Good points. I suspect that o3 is able to reason more deeply about different pat...

westoncb · 2025-05-31T00:07:24 1748650044

I was blown away by some debugging results I got from o3 early on and have been using it heavily since. The early results that caught my attention were from a couple cases where it tracked down some problematic cause through several indirect layers of effects in a way where you'd typically be tediously tracing step-by-step through a debugger. I think whatever's behind this capability has some overlap with really solid work it'll do in abstract system design, particularly in having it think through distant implications of design choices.

notyourwork · 2025-05-31T14:26:57 1748701617

I’m interested in learning more about how you use o3 for debugging.

westoncb · 2025-05-31T20:18:25 1748722705

The main trick is in how you build up it's context for the problem. What I do is think of it like a colleague I'm trying to explain the bug to: the overall structure is conversational, but I interleave both relevant source chunks and detailed/complete observational info from what I've observed about anomalous program behavior. I typically will send a first message building up context about the program/source, and then build up the narrative context for particular bug in second message. This sets it up with basically perfect context to infer the problem, and sets you up for easy reuse: you can back up, clear that second message and ask something else, reusing detailed program context given by the first message.

Using it on the architectural side you can follow a similar procedure but instead of describing a bug you're describing architectural revisions you've gone through, what your experience with each was, what your objectives with a potential refactor are, where your thinking's at as far as candidate reformulations, and so on. Then finish with a question that doesn't overly constrain the model; you might retry from that conversation/context point with a few variants, e.g.: "what are your thoughts on all this?" or "can you think of better primitives to express the system through?"

I think there are two key points to doing this effectively:

1) Give it full, detailed context with nothing superfluous, and express it within the narrative of your real world situation.

2) Be careful not to "over-prescribe" what it says back to you. They are very "genie-like" where it'll often give exactly what you ask for in a rather literal sense, in incredibly dumb-seeming ways if you're not careful.

MangoToupe · 2025-05-31T06:03:19 1748671399

In the context of LLMs, what do you mean by "reason"? What does reasoning look like in LLMs and how do you recognize it, and more importantly, how do you invoke it? I haven't had much success in getting LLMs to solve, well, basically any problem that involves logic.
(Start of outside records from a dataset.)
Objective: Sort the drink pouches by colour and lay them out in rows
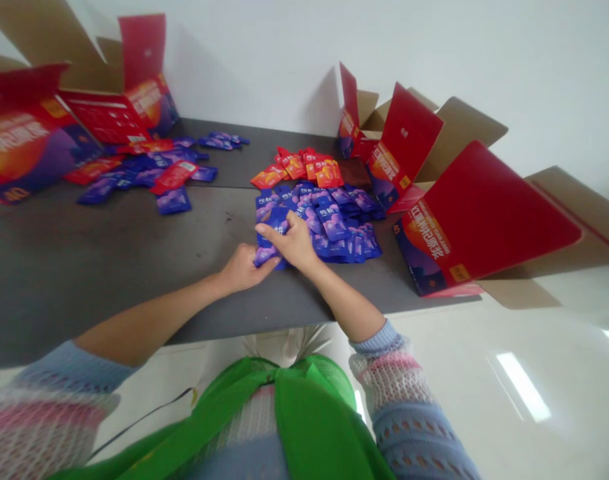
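Between my two hands, at the near left of the sachet pile, is a purple sachet [273,223]; whether others lie behind it I cannot tell. My left hand [245,268] closes on its lower left end, with the thumb stretched along the bottom. From the right, my right hand [293,240] grips it, thumb across its front. A spread pile of purple sachets [332,217] lies just beyond and right of my hands. Behind that pile is a group of red and orange sachets [304,167].
Open red cartons [484,220] with raised flaps line the table's right side. More open cartons [29,147] stand at the left, beside mixed purple and red sachets [149,170]. A small purple cluster [222,140] lies toward the wall. The grey table's [134,260] front edge runs before me.
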A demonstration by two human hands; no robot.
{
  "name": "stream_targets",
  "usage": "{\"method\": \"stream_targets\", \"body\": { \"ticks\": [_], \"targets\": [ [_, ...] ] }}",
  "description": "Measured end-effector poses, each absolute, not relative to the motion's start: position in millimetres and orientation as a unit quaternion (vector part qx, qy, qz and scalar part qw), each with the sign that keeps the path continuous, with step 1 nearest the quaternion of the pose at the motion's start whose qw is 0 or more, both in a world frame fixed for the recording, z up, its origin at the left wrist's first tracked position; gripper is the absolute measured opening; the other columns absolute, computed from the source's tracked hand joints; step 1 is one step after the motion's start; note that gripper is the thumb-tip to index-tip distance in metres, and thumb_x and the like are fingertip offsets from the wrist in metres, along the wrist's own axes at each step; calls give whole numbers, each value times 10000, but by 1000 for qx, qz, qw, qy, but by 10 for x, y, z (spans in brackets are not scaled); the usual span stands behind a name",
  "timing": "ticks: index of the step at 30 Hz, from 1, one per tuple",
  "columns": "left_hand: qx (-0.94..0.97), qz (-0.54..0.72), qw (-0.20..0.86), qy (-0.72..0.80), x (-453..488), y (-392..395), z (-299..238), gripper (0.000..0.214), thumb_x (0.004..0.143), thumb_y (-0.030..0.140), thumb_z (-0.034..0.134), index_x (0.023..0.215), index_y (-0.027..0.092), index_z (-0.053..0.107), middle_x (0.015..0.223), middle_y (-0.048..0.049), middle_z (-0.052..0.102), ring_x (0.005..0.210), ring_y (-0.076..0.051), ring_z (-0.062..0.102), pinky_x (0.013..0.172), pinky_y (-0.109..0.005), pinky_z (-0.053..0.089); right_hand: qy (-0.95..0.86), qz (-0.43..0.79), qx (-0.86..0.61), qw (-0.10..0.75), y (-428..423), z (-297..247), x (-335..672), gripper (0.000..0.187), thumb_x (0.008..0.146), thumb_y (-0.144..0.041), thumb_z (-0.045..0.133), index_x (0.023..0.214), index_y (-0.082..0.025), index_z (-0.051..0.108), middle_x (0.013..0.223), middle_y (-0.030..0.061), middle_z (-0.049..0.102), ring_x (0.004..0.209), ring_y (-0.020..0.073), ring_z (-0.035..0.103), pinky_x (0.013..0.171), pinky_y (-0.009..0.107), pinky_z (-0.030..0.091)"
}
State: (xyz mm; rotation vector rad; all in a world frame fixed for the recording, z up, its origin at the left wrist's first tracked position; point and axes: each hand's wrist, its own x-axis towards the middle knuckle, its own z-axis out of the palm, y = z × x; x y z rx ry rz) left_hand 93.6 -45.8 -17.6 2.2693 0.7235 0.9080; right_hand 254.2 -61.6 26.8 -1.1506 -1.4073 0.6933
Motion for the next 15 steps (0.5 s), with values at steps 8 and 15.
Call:
{"method": "stream_targets", "body": {
  "ticks": [8,15],
  "targets": [
    [760,452,317,343,954,-379,-174,421,839,394,649,521,193,459,472,24,460,443,-84,398,449,-223,328,-635,323,-473,518,-697,214,2388,430,941,-505,677,1238,-207,591,1129,55,713,1087,220,678,999,372,567],
    [790,384,378,291,972,-261,-141,332,800,420,724,643,171,571,563,17,554,520,-104,478,520,-224,386,-626,152,-614,456,-713,192,2484,357,1054,-513,487,1153,-198,623,925,85,700,951,277,694,890,399,554]
  ]
}}
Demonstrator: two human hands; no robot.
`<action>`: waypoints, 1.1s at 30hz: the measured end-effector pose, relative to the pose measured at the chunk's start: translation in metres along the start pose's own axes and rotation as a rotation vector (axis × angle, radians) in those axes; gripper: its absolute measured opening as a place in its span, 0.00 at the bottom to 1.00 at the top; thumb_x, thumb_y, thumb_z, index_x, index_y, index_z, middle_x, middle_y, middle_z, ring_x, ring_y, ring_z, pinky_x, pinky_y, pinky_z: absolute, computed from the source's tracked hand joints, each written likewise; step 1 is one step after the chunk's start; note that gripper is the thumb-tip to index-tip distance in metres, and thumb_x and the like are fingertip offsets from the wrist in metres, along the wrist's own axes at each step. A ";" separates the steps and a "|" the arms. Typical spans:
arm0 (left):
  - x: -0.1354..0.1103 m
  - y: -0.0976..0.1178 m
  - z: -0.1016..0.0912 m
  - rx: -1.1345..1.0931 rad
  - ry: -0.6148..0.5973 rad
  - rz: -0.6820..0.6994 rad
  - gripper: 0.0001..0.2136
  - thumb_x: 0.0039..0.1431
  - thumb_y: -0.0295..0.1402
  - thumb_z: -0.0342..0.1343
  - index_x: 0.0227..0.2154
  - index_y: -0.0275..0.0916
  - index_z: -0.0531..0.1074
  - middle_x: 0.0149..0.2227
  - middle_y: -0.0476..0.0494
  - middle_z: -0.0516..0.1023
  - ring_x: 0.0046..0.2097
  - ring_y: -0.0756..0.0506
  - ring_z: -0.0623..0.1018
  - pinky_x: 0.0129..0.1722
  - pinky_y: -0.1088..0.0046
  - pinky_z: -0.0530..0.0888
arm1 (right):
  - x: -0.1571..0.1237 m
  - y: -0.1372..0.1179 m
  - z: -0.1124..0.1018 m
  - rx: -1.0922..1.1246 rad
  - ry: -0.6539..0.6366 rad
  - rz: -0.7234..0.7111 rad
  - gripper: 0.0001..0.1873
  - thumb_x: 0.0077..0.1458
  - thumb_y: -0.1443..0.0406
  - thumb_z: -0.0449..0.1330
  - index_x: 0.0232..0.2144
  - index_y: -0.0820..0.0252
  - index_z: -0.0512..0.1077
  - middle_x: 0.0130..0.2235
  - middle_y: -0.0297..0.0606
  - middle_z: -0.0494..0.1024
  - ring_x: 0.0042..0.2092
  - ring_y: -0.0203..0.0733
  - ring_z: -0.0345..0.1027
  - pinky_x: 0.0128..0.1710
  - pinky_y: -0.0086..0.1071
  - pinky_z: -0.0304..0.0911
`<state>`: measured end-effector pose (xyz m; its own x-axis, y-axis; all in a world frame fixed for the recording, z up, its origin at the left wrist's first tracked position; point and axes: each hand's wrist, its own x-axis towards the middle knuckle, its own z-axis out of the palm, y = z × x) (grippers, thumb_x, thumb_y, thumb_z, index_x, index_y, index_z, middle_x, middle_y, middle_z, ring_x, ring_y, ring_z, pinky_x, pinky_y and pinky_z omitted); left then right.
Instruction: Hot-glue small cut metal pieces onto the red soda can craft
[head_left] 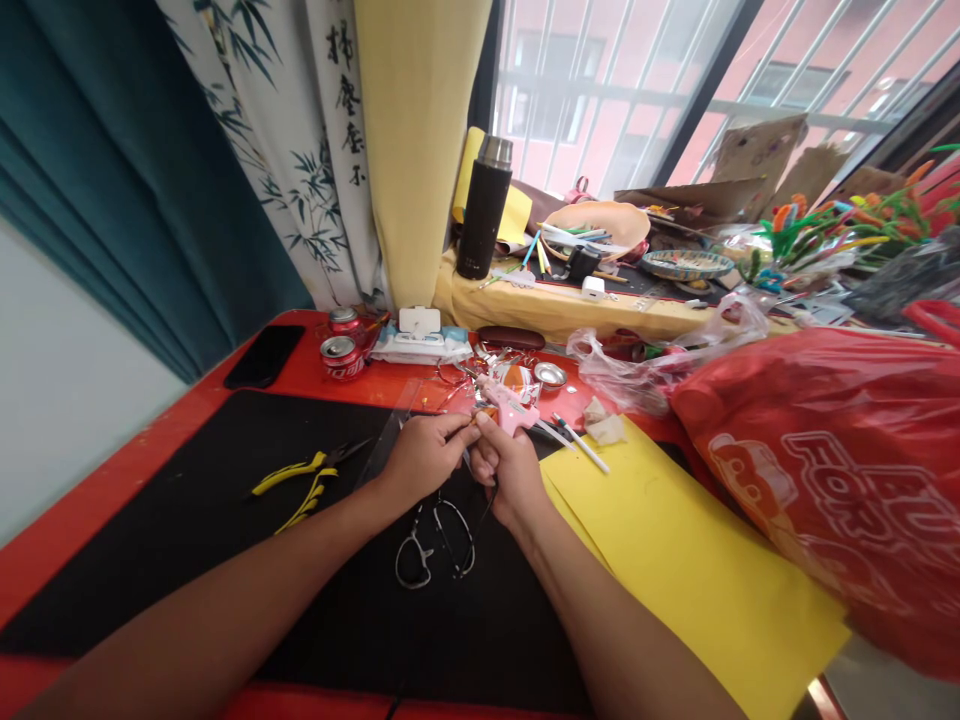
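Observation:
My left hand (pixel 429 450) and my right hand (pixel 511 470) meet over the black mat (pixel 330 600), fingertips pinched together. Between or just behind the fingertips a small orange-brown bit shows, too small to name. Right behind my right hand lies a pink glue gun (pixel 511 408) with a white stick at its rear. A pair of eyeglasses (pixel 414 562) rests on the mat below my hands. To the left of my left hand are yellow-handled pliers (pixel 324 468), jaws pointing away to the right.
Yellow paper sheets (pixel 675 550) lie on the right, beside a full red plastic bag (pixel 825 480). A phone (pixel 265 356), drink cans (pixel 343 357) and a wipes pack (pixel 420 343) line the back. A black thermos (pixel 485 210) stands on the windowsill.

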<state>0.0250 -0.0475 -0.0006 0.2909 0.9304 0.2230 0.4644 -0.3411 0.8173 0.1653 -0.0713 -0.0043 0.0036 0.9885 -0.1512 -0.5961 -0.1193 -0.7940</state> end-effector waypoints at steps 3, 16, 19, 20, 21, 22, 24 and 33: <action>0.000 0.000 0.000 0.001 -0.005 -0.008 0.15 0.71 0.38 0.57 0.28 0.39 0.80 0.19 0.51 0.75 0.23 0.49 0.72 0.26 0.74 0.63 | 0.000 0.000 0.000 0.002 0.005 0.000 0.33 0.48 0.49 0.81 0.18 0.54 0.62 0.14 0.18 0.55 0.15 0.27 0.49 0.14 0.25 0.43; 0.001 -0.001 0.001 0.003 -0.006 0.001 0.15 0.71 0.38 0.57 0.29 0.40 0.81 0.19 0.52 0.74 0.23 0.50 0.72 0.26 0.74 0.62 | 0.002 0.002 -0.001 0.003 0.009 0.004 0.32 0.49 0.50 0.81 0.19 0.54 0.62 0.14 0.19 0.55 0.15 0.28 0.50 0.14 0.25 0.43; 0.000 0.002 -0.001 0.008 0.037 0.035 0.14 0.70 0.37 0.58 0.29 0.40 0.81 0.19 0.52 0.75 0.23 0.50 0.72 0.26 0.74 0.63 | 0.000 0.001 -0.001 -0.001 -0.014 -0.013 0.33 0.52 0.50 0.80 0.18 0.54 0.62 0.14 0.19 0.56 0.15 0.28 0.50 0.14 0.25 0.44; 0.000 0.003 -0.001 0.006 0.060 0.053 0.14 0.70 0.37 0.58 0.30 0.40 0.82 0.20 0.52 0.76 0.23 0.50 0.72 0.27 0.74 0.64 | 0.000 0.000 0.000 -0.001 -0.030 -0.025 0.33 0.53 0.50 0.79 0.18 0.54 0.62 0.14 0.19 0.56 0.15 0.28 0.50 0.14 0.25 0.45; -0.001 0.004 -0.002 0.003 0.078 0.069 0.13 0.70 0.37 0.58 0.31 0.40 0.83 0.21 0.51 0.77 0.24 0.49 0.72 0.27 0.74 0.64 | -0.001 -0.001 0.000 0.000 -0.045 -0.037 0.32 0.54 0.50 0.79 0.19 0.55 0.62 0.15 0.19 0.56 0.15 0.28 0.50 0.15 0.25 0.46; -0.001 0.004 -0.002 0.001 0.088 0.079 0.13 0.70 0.38 0.58 0.32 0.40 0.84 0.21 0.51 0.77 0.24 0.49 0.73 0.27 0.74 0.65 | -0.001 -0.001 0.000 0.000 -0.053 -0.046 0.32 0.55 0.50 0.79 0.19 0.55 0.62 0.15 0.19 0.56 0.15 0.28 0.50 0.15 0.25 0.46; -0.001 0.005 -0.002 0.001 0.086 0.077 0.14 0.70 0.38 0.58 0.31 0.40 0.84 0.21 0.51 0.77 0.25 0.49 0.73 0.27 0.75 0.65 | -0.001 -0.001 0.000 0.002 -0.045 -0.048 0.31 0.54 0.50 0.79 0.20 0.55 0.63 0.15 0.19 0.56 0.15 0.28 0.50 0.15 0.25 0.45; -0.001 0.003 0.000 -0.010 0.050 0.027 0.13 0.70 0.37 0.58 0.31 0.40 0.83 0.19 0.52 0.75 0.25 0.48 0.74 0.26 0.76 0.66 | 0.001 0.002 -0.002 0.003 -0.029 -0.036 0.31 0.54 0.50 0.79 0.20 0.55 0.63 0.15 0.19 0.56 0.15 0.28 0.51 0.14 0.25 0.44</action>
<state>0.0259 -0.0489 0.0016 0.2612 0.9265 0.2709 0.4487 -0.3650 0.8158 0.1657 -0.0710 -0.0065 0.0023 0.9944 -0.1053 -0.5985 -0.0830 -0.7968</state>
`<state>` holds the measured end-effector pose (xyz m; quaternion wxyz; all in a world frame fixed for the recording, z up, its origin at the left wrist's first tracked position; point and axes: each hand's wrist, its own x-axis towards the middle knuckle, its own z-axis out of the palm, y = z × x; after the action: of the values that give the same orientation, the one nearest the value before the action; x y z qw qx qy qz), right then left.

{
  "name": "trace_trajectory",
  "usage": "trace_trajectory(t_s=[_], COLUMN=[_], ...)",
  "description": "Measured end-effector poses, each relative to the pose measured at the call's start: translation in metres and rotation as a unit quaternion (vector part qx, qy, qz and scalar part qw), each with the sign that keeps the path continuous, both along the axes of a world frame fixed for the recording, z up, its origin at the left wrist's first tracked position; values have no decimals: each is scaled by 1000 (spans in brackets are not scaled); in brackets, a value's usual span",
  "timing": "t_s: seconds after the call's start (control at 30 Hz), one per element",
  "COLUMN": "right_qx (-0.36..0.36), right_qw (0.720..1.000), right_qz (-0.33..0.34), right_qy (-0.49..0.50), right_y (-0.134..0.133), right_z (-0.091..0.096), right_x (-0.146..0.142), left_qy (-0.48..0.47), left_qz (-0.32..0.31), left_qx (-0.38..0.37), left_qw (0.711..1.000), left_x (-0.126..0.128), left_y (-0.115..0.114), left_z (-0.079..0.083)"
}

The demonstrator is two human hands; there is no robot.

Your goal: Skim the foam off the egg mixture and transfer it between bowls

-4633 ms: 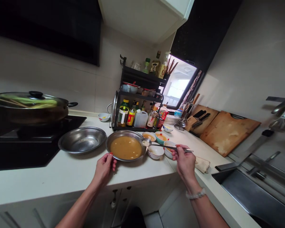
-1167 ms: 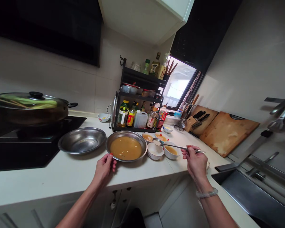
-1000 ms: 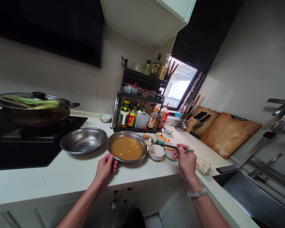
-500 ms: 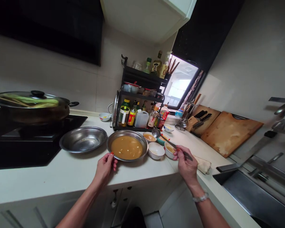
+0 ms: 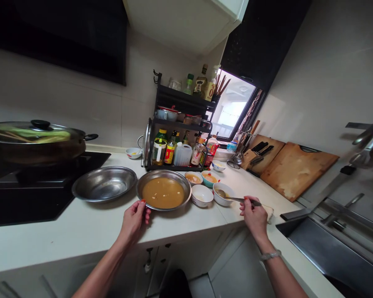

Chain of thought at least introduces some skepticism, but that's not exactly reasoning. It makes me wonder what people refer to when they say "reason".

therealpygon · 2025-05-31T08:43:37 1748681017

As best as I have understood, the LLMs output is directly related to the state of the network as a result of the context. Thinking is the way we use intermediate predictions to help steer the network toward a what is expected to be a better result through learned patterns. Reasoning are strategies for shaping that process to produce even more accurate output, generally having a cumulative effect on the accuracy of predictions.

MangoToupe · 2025-05-31T14:19:36 1748701176

> Reasoning are strategies for shaping that process to produce even more accurate output

How can it evaluate accuracy if it can't even detect contradictions reliably?

therealpygon · 2025-05-31T21:52:41 1748728361

It doesn’t? Reasoning is not an analysis; it is the application of learned patterns for a given set of parameters that results in higher accuracy.

Permit my likely inaccurate illustration: You’re pretty sure 2 + 2 is 4, but there are several questions you could ask: are any of the numbers negative, are they decimals, were any numbers left out? Most of those questions are things you’ve learned to ask automatically, without thinking about it, because you know they’re important. But because the answer matters, you check your work by writing out the equation. Then, maybe you verify it with more math; 4 ÷ 2 = 2. Now you’re more confident the answer is right.

An LLM doesn’t understand math per se. If you type “2 + 2 =”, the model isn’t doing math… it’s predicting that “4” is the next most likely token based on patterns in its training data.

“Thinking” in an LLM is like the model shifting mode and it starts generating a list of question-and-answer pairs. These are again the next most likely tokens based on the whole context so far. “Reasoning” is above that: a controlling pattern that steers those question-and-answer sequences, injecting logic to help guide the model toward a hopefully more correct next token.

suddenlybananas · 2025-05-31T06:08:54 1748671734

People think an approximation of a thing is the thing.

therealpygon · 2025-05-30T23:24:51 1748647491

Very likely. Larger context is significantly beneficial to the LLMs when they can maintain attention, which was part of my point. Imagine being able to hold the word for word text of your required reading book while you are taking a test, while older models were more like a couple chapters worth of text. Two years ago.